A good sized pack assembled in the sunshine at Petworth Park for the first run under the new masters. The pack was put in order and The Can Man said that the staff at the park were happy to have us there (fools) but don’t frighten the deer by running past them at speed (in other words - no overtaking). We set off into the park and understood in a minute that this trail had been laid by ‘frugal McDougall’ when it came to flour. There were those who claimed to have seen some during the run but it may have just been frost. In fact the first three checks were laid in sawdust - so much for the flour!
We set off across the park passing through the checks (cos we could not see them!) and headed uphill. The trial led us towards the house and then up to a long hill where Bambi stormed ahead until he ran out of flour to follow. However going by the age old adage of ‘hashing is always uphill’ we kept on going and at the top of the hill Sinbad found a check. The exhausted pack wheezed up the hill and were much relieved to find that The Can Man had decided to give a lecture about the history of the location. Apparently he thought it a good idea to build this viewing point on the hill so that the ladies of the day could watch him gallop about and slaughter the wildlife. It sound like the privileged of the day posing and behaving badly in front of the assembled watching airheads (a kind of Celebrity Big Brother condensed into a single day - so no change there then).

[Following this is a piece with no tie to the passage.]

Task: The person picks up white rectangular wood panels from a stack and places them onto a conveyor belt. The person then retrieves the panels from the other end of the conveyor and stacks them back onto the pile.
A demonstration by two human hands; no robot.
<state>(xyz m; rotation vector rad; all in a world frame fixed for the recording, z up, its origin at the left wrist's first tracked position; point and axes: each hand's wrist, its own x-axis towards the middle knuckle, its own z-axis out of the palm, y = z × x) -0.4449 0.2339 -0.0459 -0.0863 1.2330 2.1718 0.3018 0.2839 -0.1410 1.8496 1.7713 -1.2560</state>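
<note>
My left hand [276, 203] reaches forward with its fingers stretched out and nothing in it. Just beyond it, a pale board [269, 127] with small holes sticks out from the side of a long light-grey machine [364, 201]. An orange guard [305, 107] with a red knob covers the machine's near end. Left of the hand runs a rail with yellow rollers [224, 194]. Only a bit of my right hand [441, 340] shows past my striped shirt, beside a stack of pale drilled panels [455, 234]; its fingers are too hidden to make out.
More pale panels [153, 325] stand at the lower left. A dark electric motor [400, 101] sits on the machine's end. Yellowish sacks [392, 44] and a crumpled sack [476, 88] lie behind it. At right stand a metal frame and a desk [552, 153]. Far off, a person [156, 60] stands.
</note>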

However we had to move on and we charged down the hill midst the deer looking for a check. Whoever thought that putting a check of flour down in a deer park full of hungry deer he day before was a good idea? The hares had to give us a clue and yes it was again upward. The Gnu and The Eskimo surged ahead for the ladies but Mussolini decided that the easy thing to do was just short cut. However not only did he shortcut to the front of the pack but he then led them down a trail with no flour. Not only did this trail not have any flour but the true trail had no check! Vladimir solved this by crossing his arms and declaring ‘Czech here!’ (well he is from Prague so it was at least accurate). We followed a rough trail and at last Sinbad spotted flour. Following with our noses to the ground we spied Tigger and Resta the Rasta in the distance and the cry ‘On In’ went up.
A short while later we gathered around to hear the JMs awarding of the hashit.
The Ref (force of habit) pulled out his little book and reeled off the misdemeanours. With two nominations apiece it was either Bambi or your Humble Scribe who were to be awarded the hashit. Sweaty Butterfly then produced a coin to decide (what kind of leadership is that?) but she was not much good at tossing so The Ref did it as he has more experience. I was the loser. I then informed the pack that it was my birthday and that on the last two occasions my birthday fell on a Sunday I also got it. Every seven years it a bit much it has got to stop!! On Well not until 2013.